View Full Version : Macaroni and cheese
I notice that the boxed elbow macaroni at the grocery has folic acid as the last ingredient, so I assume it is a small amount. Anyone have problems using it?
The bigger problem is likely to be the kind of cheese, preservatives or colorants in it...
I've not found a boxed mac & cheese I would even try...
ICNDonna
04-02-2009, 02:13 PM
Macaroni and cheese is so easy to make that I don't use the boxed mixes so I don't know what's in them.
Donna
valkay18
04-02-2009, 02:17 PM
Macaroni and cheese is so easy to make that I don't use the boxed mixes so I don't know what's in them.
Donna
Would you mind sharing your recipe that is IC-safe? I would like to make some, but most recipes call for cheddar cheese, which to my knowledge is not safe.
ICNDonna
04-02-2009, 04:12 PM
You can use any kind of cheese. What I do is cook the macaroni per directions on the package, drain it, then add cream of mushroom soup (If you get the low sodium kind it doesn't have MSG)and either 3 tablespoons of sour cream (If you can tolerate it) or 1/4 cup half and half. I then put about half in a baking dish and put cheese on top --- add the rest of the macaroni and put another layer of cheese on top. I bake at 350 for about a half hour.

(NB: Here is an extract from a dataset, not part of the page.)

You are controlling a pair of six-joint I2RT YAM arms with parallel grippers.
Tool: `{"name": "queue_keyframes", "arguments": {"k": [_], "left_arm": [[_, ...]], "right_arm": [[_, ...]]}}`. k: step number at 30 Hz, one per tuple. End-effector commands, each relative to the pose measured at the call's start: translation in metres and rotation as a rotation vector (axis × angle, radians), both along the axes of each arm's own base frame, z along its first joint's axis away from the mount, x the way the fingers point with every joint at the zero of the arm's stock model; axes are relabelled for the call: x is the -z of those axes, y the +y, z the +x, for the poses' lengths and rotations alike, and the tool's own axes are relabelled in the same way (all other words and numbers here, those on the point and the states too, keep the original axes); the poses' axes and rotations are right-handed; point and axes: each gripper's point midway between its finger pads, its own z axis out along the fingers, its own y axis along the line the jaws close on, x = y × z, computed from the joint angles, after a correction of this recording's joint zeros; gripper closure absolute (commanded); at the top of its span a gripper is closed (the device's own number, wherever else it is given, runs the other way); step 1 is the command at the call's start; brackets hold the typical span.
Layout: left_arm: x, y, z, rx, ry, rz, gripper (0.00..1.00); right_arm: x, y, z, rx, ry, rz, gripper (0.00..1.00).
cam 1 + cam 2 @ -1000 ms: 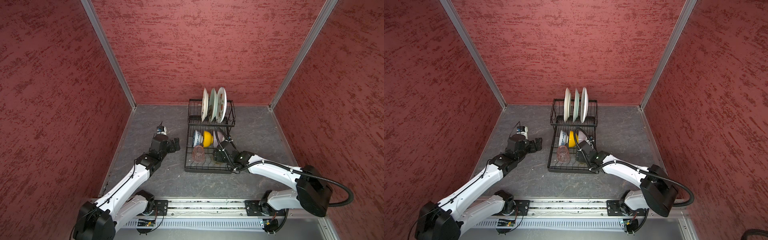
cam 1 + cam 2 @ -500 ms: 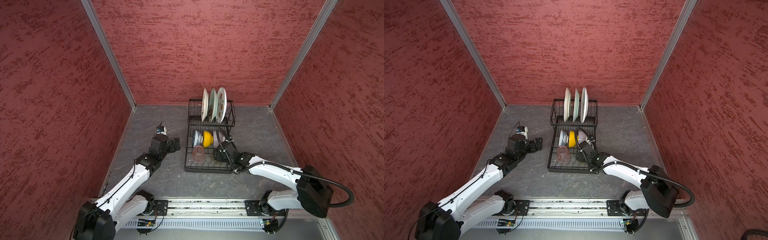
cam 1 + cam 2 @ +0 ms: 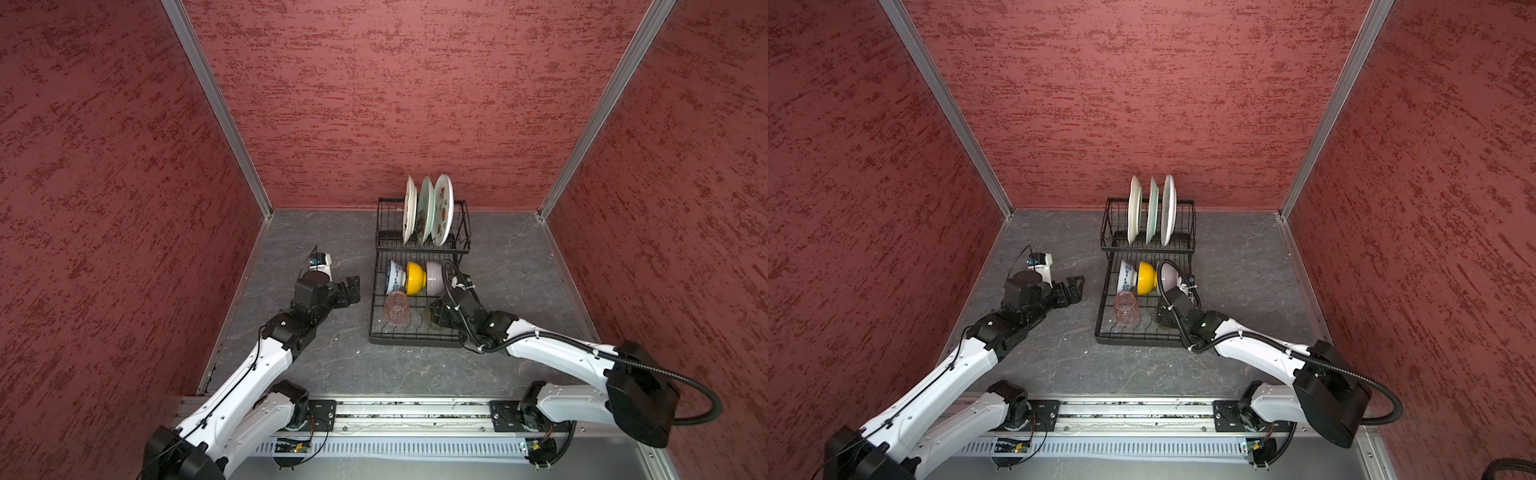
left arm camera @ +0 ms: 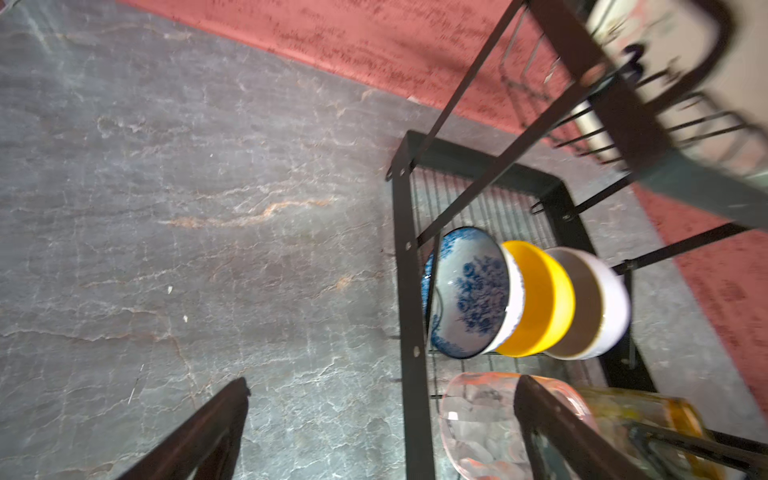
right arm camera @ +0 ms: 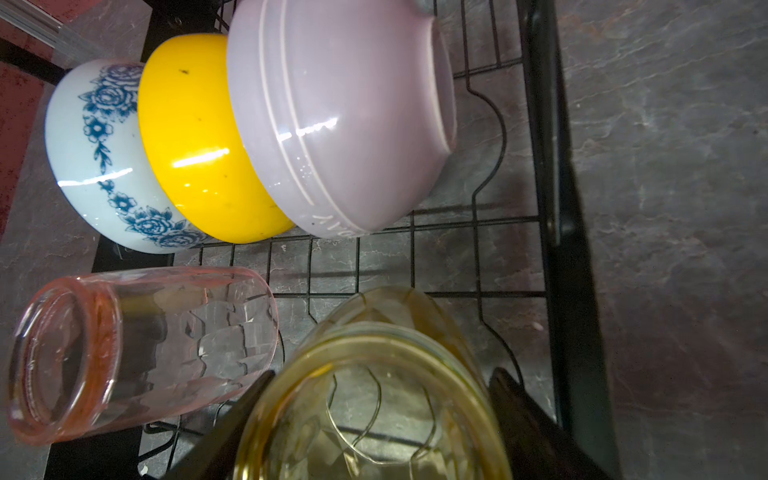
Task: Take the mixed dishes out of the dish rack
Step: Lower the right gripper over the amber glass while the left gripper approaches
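right wrist: amber glass [image 5: 374, 415] at dish rack's [image 5: 557, 208] front-right corner, between right gripper's [image 5: 382, 374] wide-set jaws, grip unclear; left gripper [image 3: 350, 291] wide, farther.

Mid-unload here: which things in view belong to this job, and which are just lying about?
Job:
dish rack
three plates
blue-white bowl
yellow bowl
pale pink bowl
pinkish glass
amber glass

Not part of it:
grey tabletop
red walls
front rail
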Motion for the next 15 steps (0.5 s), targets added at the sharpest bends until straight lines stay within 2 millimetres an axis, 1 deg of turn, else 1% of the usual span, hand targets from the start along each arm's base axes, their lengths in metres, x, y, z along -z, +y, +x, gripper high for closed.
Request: {"name": "queue_keyframes", "arguments": {"k": [1,7,10,15], "left_arm": [[-0.014,-0.009,-0.009,0.051,-0.019,-0.047,0.0],[-0.012,-0.018,-0.019,0.073,0.007,-0.131,0.0],[-0.012,-0.03,-0.021,0.109,0.031,-0.176,0.0],[-0.02,-0.051,-0.027,0.179,0.046,-0.23,0.0]], "right_arm": [[-0.015,0.009,-0.001,-0.005,-0.035,0.099,0.49],[-0.027,0.002,-0.002,0.034,-0.086,0.168,0.5],[-0.036,0.002,-0.003,0.031,-0.114,0.206,0.5],[-0.051,0.008,-0.003,0.011,-0.137,0.254,0.49]]}}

I don't measure when I make this, but I use about 1 1/2 cups of dry macaroni.
Donna
icnewlywed
04-02-2009, 04:39 PM
I use annie's organic mac and cheese and tolerate just fine. I also when sometime make from scratch by cooking my noodles (1/2 cup i think) cubing american cheese (8 slices) and then covering with milk. Pop into the oven at 350 until top starts browning....45 mins or so....
Haven't tried it but I bet you could melt the cheese on the stove top with the milk and pour over for a quicker version....never thought of it before now
Thanks for the replies. I have been making it from scratch, using milk, american cheese and butter. It's just the boxed macaroni elbow noodles that have folic acid as an ingredient. So far no problem.
valkay18
04-03-2009, 02:42 AM
Those recipes all sound good. I thought we weren't supposed to eat American and Cheddar cheese. Is that not the case? I am new to all this, and am not sure.
ICNDonna
04-03-2009, 04:41 AM
It's aged cheese, such as cheddar, camembert, etc., that are usually a problem. Many of us can tolerate processed cheese, such as American, cream cheese, string cheese.
If you have concerns, it's best to try just a little bit at first.
Donna
plaedes
04-03-2009, 06:06 AM
To make quick stove top mac & cheese I boil the noodles....any kind, and drain. Then I add just enough milk to cover the bottom of the pan, 1/4 C. or so. Add in your cheese, I use Kraft deluxe American slices, but have also added in some provalone, gouda, or parmasan for a different kick. You might try a small amount of cream cheese to make it creamier, or even cottage cheese ( I've gotten recipes that call for cottage cheese, but haven't tried myself). Also about 1 T. butter and allow to get hot and melt stirring gently not to break the noodles. I use no yolks ribbons so they break easier. I personally don't have any problems with cheeses, but major problems with MSG. I don't have any problems with the Kraft deluxe boxed stuff either. I would recommend that you stay away from some of the vegan mac & cheese substitutes though. Those nutritional yeast flakes tasted terrible, gave me heartburn like you wouldn't believe and a little bit of bladder pain. As for vegan cheese....who are they kidding? That stuff is cheese colored tofu that tastes like nothing I've ever had before...yuck!